Repeat the listing exactly. The images do not belong in the copy.

■ ■ ■ ■ ■ ■ ■

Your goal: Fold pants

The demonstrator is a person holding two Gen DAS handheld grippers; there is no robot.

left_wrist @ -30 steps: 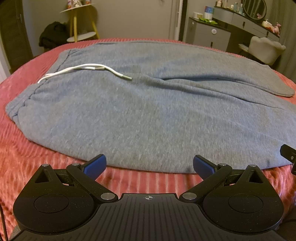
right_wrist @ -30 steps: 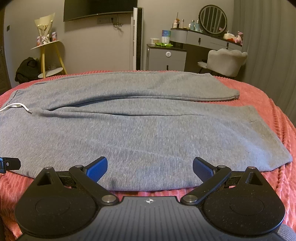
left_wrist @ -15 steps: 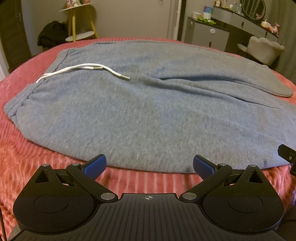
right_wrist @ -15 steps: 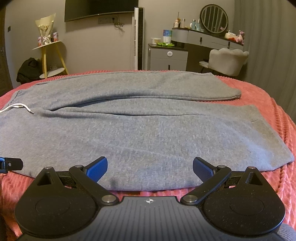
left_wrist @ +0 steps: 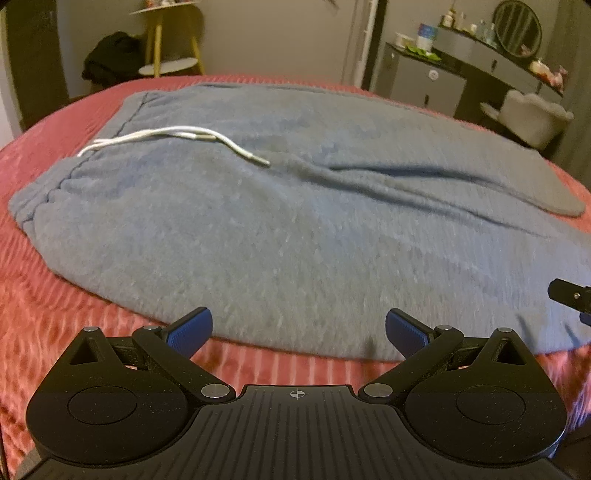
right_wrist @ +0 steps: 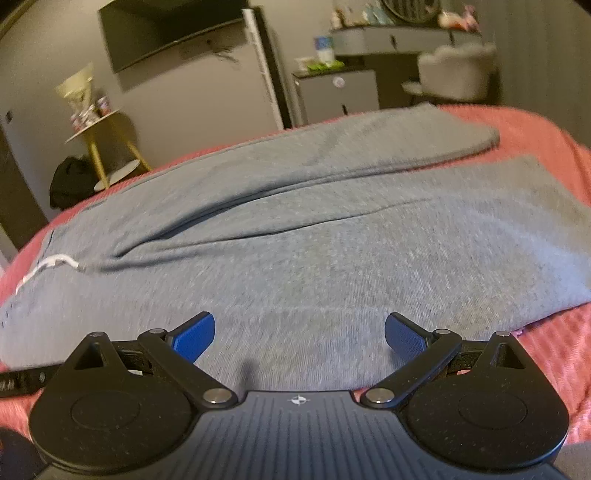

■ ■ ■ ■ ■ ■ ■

*SOLUTION*:
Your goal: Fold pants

The demonstrator is a person holding two Gen DAS handheld grippers; there is no robot.

left_wrist @ -30 steps: 
right_wrist @ -30 steps: 
left_wrist @ -15 steps: 
right_wrist @ -15 steps: 
left_wrist @ +0 steps: 
right_wrist @ +0 steps: 

The output is complete as shown.